In an examination, a question paper consists of $12$ questions divided into two parts i.e., Part $\mathrm{I}$ and Part $\mathrm{II}$, containing $5$ and $7$ questions, respectively. A student is required to attempt $8$ questions in all, selecting at least $3$ from each part. In how many ways can a student select the questions?

It is given that the question paper consists of $12$ questions divided into two parts - Part $I$ and Part $II$, containing $5$ and $7$ questions, respectively.

A student has to attempt $8$ questions, selecting at least $3$ from each part. This can be done as follows.

$(a)$ $3$ questions from part $I$ and $5$ questions from part $II$

$(b)$ $4$ questions from part $I$ and $4$ questions from part $II$

$(c)$ $5$ questions from part $I$ and $3$ questions from part $II$

$3$ questions from part $I$ and $5$ questions from part $II$ can be selected in $^{5} C _{3} \times^{7} C _{5}$ ways.

$4$ questions from part $I$ and $4$ questions from part $II$ can be selected in $^{5} C _{4} \times^{7} C _{4}$. Ways.

$5$ questions from part $I$ and $3 $ questions from part $II$ can be selected in $^{5} C_{5} \times^{7} C_{3}$ ways.

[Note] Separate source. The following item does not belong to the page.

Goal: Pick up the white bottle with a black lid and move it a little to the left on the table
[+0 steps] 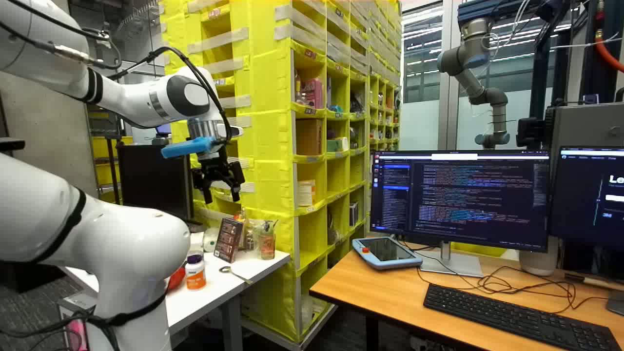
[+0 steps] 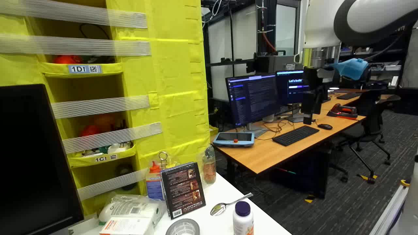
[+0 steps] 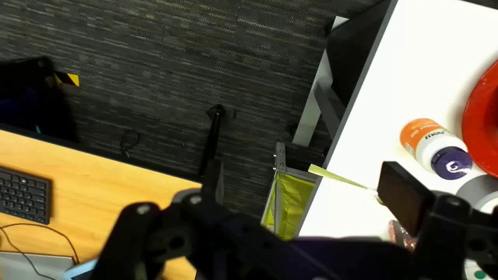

Thus, required number of ways of selecting questions

$=^{5} C_{3} \times^{7} C_{5}+^{5} C_{4} \times^{7} C_{4}+^{5} C_{5} \times^{7} C_{3}$

$=\frac{5 !}{2 ! 3 !} \times \frac{7 !}{2 ! 5 !}+\frac{5 !}{4 ! 1 !} \times \frac{7 !}{4 ! 3 !}+\frac{5 !}{5 ! 0 !} \times \frac{7 !}{3 ! 4 !}$

$=210+175+35=420$